▸ **Activity**: Will you return, word for word, only the lines from the top of the data below down to and including the one with "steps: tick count"?
■ ■ ■ ■ ■
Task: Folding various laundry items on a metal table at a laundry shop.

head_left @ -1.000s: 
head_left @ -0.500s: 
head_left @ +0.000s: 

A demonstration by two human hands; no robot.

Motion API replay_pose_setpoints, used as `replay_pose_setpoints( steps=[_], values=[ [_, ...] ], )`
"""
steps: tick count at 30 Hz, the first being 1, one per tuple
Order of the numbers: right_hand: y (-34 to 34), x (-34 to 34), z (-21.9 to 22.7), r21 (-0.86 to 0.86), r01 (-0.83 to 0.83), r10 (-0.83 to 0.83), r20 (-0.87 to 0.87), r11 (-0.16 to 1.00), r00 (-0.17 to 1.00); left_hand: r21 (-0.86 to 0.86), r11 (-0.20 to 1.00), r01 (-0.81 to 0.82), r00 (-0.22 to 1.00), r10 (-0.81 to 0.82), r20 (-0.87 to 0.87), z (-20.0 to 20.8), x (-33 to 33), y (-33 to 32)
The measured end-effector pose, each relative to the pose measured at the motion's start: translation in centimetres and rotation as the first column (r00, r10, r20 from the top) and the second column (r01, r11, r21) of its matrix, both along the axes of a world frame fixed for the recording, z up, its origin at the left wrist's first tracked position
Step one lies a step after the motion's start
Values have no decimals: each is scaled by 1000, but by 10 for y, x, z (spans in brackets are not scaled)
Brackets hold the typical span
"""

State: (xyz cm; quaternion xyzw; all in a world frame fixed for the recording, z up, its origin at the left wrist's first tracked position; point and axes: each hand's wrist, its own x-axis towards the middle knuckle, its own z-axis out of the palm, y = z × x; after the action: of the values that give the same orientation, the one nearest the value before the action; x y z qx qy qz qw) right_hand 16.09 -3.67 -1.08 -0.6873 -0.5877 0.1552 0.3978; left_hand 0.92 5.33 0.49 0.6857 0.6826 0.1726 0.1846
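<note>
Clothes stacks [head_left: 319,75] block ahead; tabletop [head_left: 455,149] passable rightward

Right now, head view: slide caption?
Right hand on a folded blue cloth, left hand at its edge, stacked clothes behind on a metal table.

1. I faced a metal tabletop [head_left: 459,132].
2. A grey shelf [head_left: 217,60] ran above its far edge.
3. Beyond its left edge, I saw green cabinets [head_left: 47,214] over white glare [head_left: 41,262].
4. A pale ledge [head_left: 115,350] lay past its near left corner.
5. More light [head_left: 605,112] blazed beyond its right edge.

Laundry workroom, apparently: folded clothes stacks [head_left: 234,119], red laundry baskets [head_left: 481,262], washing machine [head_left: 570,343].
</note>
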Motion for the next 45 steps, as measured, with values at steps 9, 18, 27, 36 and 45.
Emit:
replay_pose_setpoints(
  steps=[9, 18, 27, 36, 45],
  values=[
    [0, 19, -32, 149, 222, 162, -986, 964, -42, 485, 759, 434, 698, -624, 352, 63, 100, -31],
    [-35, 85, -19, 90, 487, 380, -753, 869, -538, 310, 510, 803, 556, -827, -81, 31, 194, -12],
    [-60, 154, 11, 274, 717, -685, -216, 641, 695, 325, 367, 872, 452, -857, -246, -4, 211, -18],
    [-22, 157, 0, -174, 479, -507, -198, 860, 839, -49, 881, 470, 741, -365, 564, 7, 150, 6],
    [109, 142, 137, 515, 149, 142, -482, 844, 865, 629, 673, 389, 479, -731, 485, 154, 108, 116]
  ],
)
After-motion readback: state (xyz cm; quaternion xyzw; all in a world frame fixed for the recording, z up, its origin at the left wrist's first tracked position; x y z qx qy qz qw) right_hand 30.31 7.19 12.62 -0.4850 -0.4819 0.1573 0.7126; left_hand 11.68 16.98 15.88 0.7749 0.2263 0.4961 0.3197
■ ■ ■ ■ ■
▸ **Answer to this task**:
Task: Folding various laundry items on a metal table at a laundry shop.

head_left @ -1.000s: 
head_left @ -0.500s: 
head_left @ +0.000s: 

A demonstration by two human hands; no robot.

Motion API replay_pose_setpoints, used as `replay_pose_setpoints( steps=[_], values=[ [_, ...] ], )`
"""
steps: tick count at 30 Hz, the first being 1, one per tuple

Nothing remains to be answered in this exercise.